CRSP Flat Files

Download a zipfile containing all of the CRSP access programs

The CRSP 2024 data (released in 1/2025) is the last release produced in the Flat File Format 1.0 (FIZ) and their proprietary legacy CRSPAccess format before moving to the new FF 2.0 (CIZ) format. Documentation for the changes is provided here. The new format also modifies the dividend reinvestment assumption, which slightly changes the historical return series (see Schwarz, Walter, and Weiss 2025). For CRSP subscribers, the flat files are located in the cisYYYYMM_ascii directory, where YYYY is the current data year. 

I appreciate that CRSP is conveniently accessible on WRDS, but being able to directly input, store, and manipulate all of the returns within your own code has its advantages. I prefer not to have any intermediary between my code and the raw data. As a result, I have created programs to access some of the more frequently used files. The software is provided "as is" without warranty of any kind.

I provide Python modules to access the daily and monthly returns files, the index file, the distribution file, the info_hist file, and a sample application program. There are three modules for accessing the returns: one for daily returns, one for monthly returns, and a utility program that indexes the data files for random access. The daily and monthly return programs are separate for two reasons: (1) the variables in each file are not the same, and (2) to load all of the data into a dictionary requires a bit more brute force for daily returns. Descriptions of each program are provided below.

  • CRSP_StkMthSecurityData_FF2.0.py / CRSP_StkDlySecurityData_FF2.0.py - programs to load the CRSP Daily/Monthly/Daily Index Time Series files (StkDlySecurityData.dat and StkMthSecurityData.dat) into a dictionary keyed on PERMNO (str) and date (int), e.g., ts_dly[PERMNO][YYYYMMDD] or ts_mthly[PERMNO][YYYYMM]. There are two access points in the module, one function loads all of the data, and the other loads only the data for a dictionary of PERMNOs and dates. Missing values are "" for strings, None for int, and NAN for float.
    1. Load all data:

      timeseries_daily_all(path, logfile=None, limit=None)

      timeseries_monthly_all(path, logfile=None, , limit=None)
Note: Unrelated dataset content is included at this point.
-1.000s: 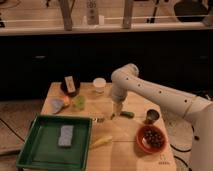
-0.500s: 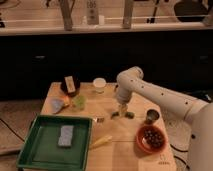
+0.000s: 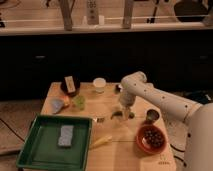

      timeseries_daily_all and timeseries_monthly_all load the full dataset into a dictionary keyed by PERMNOs. For monthly data, this takes about 1 minute, 3 gigs of RAM, and loads about 5.1 million records each containing all of the data items for a given date and PERMNO. For daily data, in order to load all of the data on a machine with around 64G you must select a subset of the available variables, which you can see in the CRSPDataobj code. This will take something more than 15 minutes to load,  and loads about 107.7 million records. The functions have four arguments:

      path - the file path pointing to the folder containing the CRSP flat files.
      logfile - <optional> file object for creating a log file.
      limit - <optional> limits the number of PERMNOs loaded into the data dictionary.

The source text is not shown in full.